ELL 690 Seminar (0 0 0) 7.5 ECTS
This is the final coursework requirement prior to the qualifying exam. Each student is assigned a seminar advisor for the duration of the course, and is required: (1) to write a substantive 15-20 page critical essay analyzing a text or texts, with original arguments, showing clear understanding of the theoretical and critical issues involved in the analysis, carefully researched with all sources fully indicated, acknowledged and cited in-text and in notes and references, and in a standard professional format; (2) to meet regularly with the advisor during the semester and submit drafts of the essay for feedback; (3) towards the end of the semester, to submit the essay to all the department faculty two weeks before a scheduled presentation date; (4) to give a 15-20 minute oral presentation of the essay (if presentation software is used, all source material including texts, paraphrases and images must be indicated and cited fully for each slide) to the department faculty and students, and respond to questions and criticisms, on the scheduled date. The essay and presentation are expected to reflect the knowledge, theoretical understanding, and critical skills and sophistication a student has acquired over the course of the program, and to be an indication of the quality of thesis work to be expected from the student; grading of the course will be determined by departmental consensus.

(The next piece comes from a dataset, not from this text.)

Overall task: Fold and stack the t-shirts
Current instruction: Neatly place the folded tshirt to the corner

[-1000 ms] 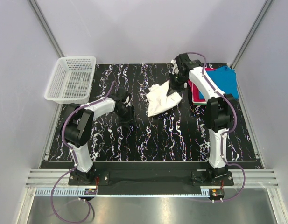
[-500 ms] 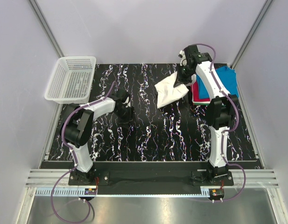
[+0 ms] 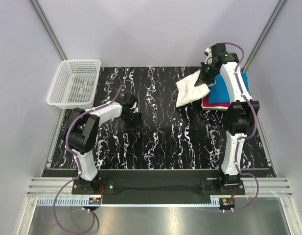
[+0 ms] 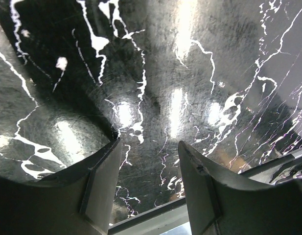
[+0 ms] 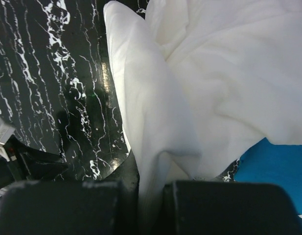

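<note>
The right gripper (image 3: 207, 78), pinched on the white t-shirt (image 3: 191, 92), is travelling rightward and toward the back of the table (image 3: 155, 142) — away from the middle of the far half and over to the folded shirts at the right. The white cloth is trailing along with it, leaving the centre of the marbled surface and now overlapping the left edge of the blue t-shirt (image 3: 223, 90) and the red t-shirt (image 3: 213, 105) beneath it. The right arm (image 3: 237, 83) is swinging outward too — its forearm is now crossing the right side of the blue t-shirt rather than the left.
</note>
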Action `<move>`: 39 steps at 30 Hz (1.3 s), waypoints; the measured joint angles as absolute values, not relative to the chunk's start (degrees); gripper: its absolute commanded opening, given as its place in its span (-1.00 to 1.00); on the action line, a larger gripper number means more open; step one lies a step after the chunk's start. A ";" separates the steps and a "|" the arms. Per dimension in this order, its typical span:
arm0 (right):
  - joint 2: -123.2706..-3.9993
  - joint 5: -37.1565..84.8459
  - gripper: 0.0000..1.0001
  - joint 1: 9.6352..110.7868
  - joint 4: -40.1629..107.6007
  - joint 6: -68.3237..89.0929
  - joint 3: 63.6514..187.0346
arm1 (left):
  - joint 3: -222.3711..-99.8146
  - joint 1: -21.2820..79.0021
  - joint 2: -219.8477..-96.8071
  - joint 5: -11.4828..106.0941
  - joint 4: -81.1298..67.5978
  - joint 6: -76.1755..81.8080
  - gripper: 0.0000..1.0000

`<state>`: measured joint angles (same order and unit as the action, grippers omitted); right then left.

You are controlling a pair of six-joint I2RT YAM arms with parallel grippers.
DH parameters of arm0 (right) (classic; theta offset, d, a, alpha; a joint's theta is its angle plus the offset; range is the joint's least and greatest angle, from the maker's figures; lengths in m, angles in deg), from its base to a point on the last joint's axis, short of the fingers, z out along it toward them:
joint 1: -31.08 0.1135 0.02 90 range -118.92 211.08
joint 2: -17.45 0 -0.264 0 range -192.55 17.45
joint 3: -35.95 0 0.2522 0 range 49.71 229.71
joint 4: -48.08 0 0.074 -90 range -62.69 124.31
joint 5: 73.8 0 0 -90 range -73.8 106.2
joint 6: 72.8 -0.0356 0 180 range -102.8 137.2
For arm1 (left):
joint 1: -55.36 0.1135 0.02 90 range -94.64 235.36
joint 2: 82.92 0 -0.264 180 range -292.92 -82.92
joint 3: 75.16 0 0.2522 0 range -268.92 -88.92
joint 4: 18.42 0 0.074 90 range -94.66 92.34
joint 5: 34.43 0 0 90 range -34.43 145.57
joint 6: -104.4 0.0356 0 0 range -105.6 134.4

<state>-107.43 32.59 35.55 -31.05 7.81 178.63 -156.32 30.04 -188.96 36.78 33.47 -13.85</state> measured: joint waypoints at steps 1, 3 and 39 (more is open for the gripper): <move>-107.28 33.02 -1.00 35.29 -30.96 7.81 178.87 | -156.36 29.95 -189.07 36.78 33.45 -13.85 0.10; -106.78 33.81 -1.00 34.75 -30.81 7.81 179.18 | -156.43 29.78 -189.18 36.78 33.47 -13.85 0.10; -113.38 45.13 -1.00 23.25 -25.83 1.39 198.65 | -158.72 26.93 -191.04 36.72 36.22 -13.90 0.08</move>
<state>-113.38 45.13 23.25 -25.83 1.39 198.65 -158.72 26.93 -191.04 36.72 36.22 -13.90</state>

As the PhD program focuses on theoretical and analytical work (including critiquing and reframing concepts and ideologies of history, genre, authorship and intention, of reading strategies, of meaning, and of the concept of literature itself) it is expected that the essay and presentation will reflect this orientation and also question the assumptions and validity of their own methods and frames of reference. For this reason, essays and presentations based on general historical reviews, biographical summaries, simplistic overviews of plots, themes, characters or symbolism, and formulaic or uncritical “applications” of a theory, are excluded from consideration.
ELL 696 Qualifying Exam (0 0 0) 30 ECTS
Students who have successfully completed the courses and the seminar enter the qualifying exam in the following semester. The written and oral exams test the student’s knowledge in field and his/her ability to conduct research. A student can take the exam twice. The exams are done in May and November.

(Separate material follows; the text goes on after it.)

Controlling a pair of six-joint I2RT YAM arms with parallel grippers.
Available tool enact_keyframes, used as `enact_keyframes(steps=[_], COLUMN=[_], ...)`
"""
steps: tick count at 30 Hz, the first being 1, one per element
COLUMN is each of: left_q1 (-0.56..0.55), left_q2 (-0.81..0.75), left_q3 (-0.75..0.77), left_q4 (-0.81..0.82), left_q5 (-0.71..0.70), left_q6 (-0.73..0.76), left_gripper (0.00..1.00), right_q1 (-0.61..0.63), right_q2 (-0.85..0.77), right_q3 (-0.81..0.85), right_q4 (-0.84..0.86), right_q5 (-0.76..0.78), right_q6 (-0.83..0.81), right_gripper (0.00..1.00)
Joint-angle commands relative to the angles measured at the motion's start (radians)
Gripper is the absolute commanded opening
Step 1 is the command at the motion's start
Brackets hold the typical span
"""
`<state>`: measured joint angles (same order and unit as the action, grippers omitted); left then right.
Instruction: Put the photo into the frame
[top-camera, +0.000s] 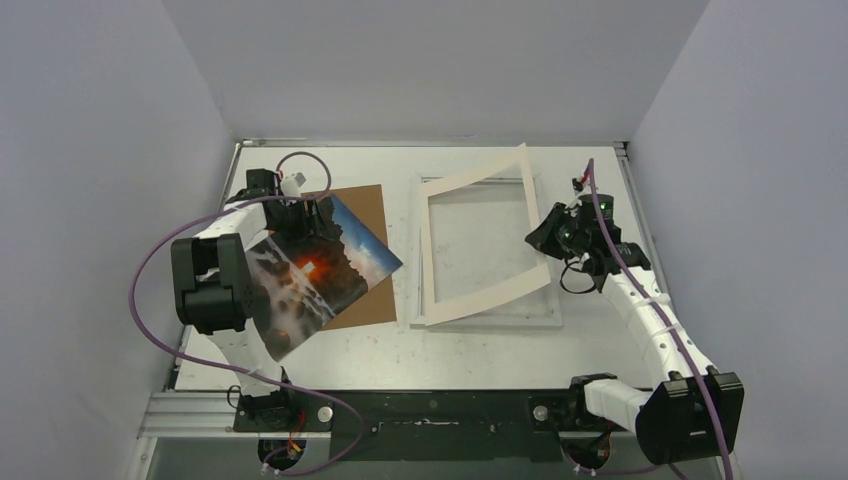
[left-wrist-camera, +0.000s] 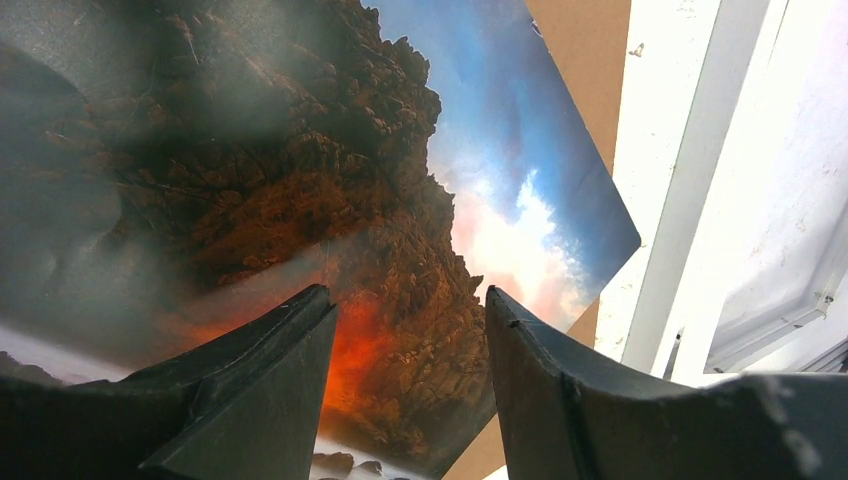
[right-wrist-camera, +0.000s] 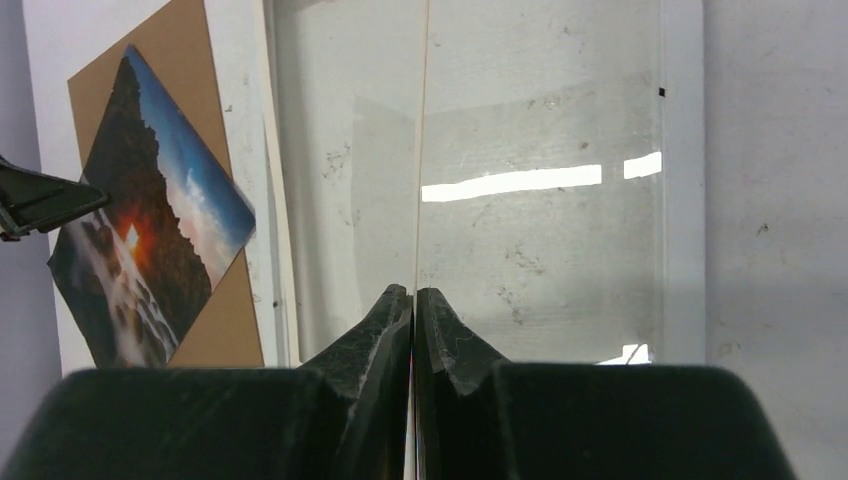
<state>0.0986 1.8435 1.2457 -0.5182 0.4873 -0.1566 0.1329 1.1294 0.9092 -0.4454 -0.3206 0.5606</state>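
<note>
The cream mat (top-camera: 488, 297) roofs the frame (top-camera: 535, 315); near strip open.
Pinched in the right claw (top-camera: 545, 235), the mat slants over the whole frame, right edge lifted, barring it from above. The photo (top-camera: 320, 270) and brown board (top-camera: 365, 205) fill the left side of the surface (top-camera: 450, 355) under the parted left claw (top-camera: 305, 215). Bare surface runs along the near edge; a narrow gap separates board and frame.

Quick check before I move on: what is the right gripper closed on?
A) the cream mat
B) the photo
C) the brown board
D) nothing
A: the right gripper is shut on the edge of the cream mat, holding it tilted up off the frame.
</note>
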Motion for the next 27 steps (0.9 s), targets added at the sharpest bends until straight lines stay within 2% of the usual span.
enact_keyframes(steps=[1,27], left_q1=[-0.008,-0.015], left_q2=[-0.038,-0.025], left_q3=[0.002,0.017], left_q4=[0.035,0.021], left_q5=[0.023,0.022], left_q6=[-0.008,-0.008], left_gripper=[0.54,0.54], right_q1=[-0.030,-0.082], right_q2=[-0.035,-0.089], right_q3=[-0.028,-0.201], right_q4=[0.018,0.061], right_q5=[0.036,0.032], right_q6=[0.004,0.081], right_gripper=[0.06,0.09])
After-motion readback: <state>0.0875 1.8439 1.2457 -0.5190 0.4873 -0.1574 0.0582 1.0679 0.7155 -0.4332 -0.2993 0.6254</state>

ELL 699 Dissertation (0 0 0) 150 ECTS
The dissertation is a substantive, 150-250-page critical, analytical study of a selected text or texts, based on directed, independent research; the topic is approved by the student’s supervisor and the chairperson of the department, and the student is expected to meet with the supervisor and submit drafts of the thesis for feedback at regular intervals during the course.

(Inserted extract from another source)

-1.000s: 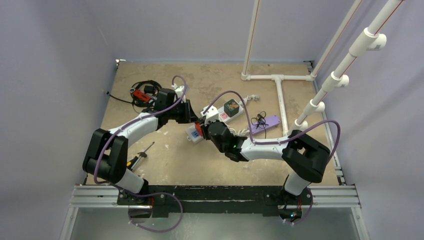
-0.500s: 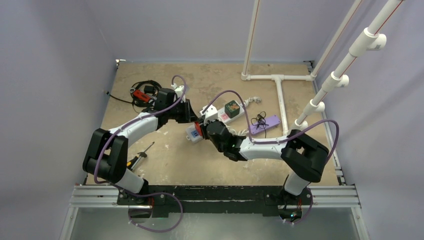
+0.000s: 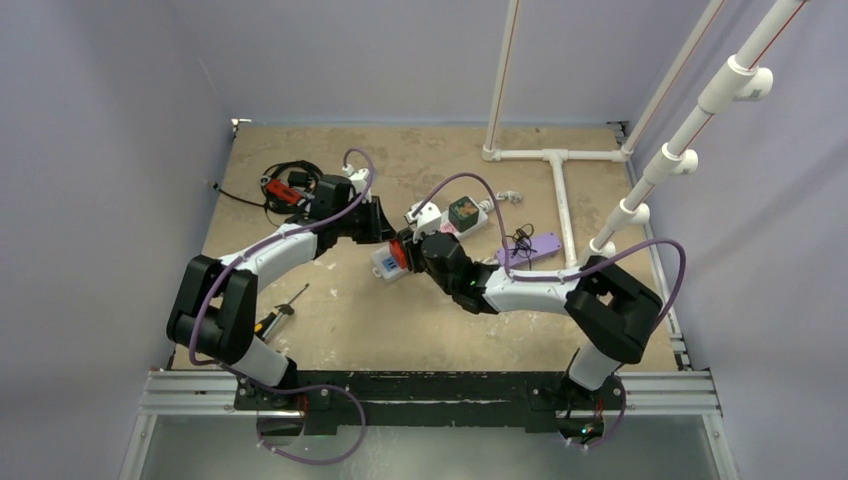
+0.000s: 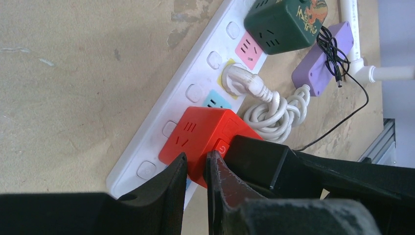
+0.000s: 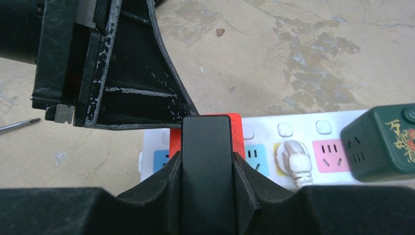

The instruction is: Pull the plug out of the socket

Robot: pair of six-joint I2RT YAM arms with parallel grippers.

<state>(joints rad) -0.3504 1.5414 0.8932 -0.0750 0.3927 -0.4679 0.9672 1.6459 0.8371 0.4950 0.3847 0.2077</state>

The dissertation is expected to demonstrate careful textual analysis, cogent argumentation, originality of thought, and engagement with relevant existing research and theoretical issues; all sources must be acknowledged in detail, and the dissertation is presented in the specified format.
As the PhD program focuses on theoretical and analytical work (including critiquing and reframing concepts and ideologies of history, genre, authorship and intention, of reading strategies, of meaning, and of the concept of literature itself) it is expected that the dissertation will reflect this orientation and also question the assumptions and validity of its own methods and frames of reference. For this reason, dissertation based on general historical reviews, biographical summaries, simplistic overviews of plots, themes, characters or symbolism, and formulaic or uncritical “applications” of a theory, are excluded from consideration.
On completion of the dissertation, the student is required to submit it to a jury comprising the supervisor and at least two internal and two external members, and defend it in an oral exam; the jury may accept, reject, or suggest revisions to the dissertation and extend time for the student to make changes accordingly, pending a subsequent decision.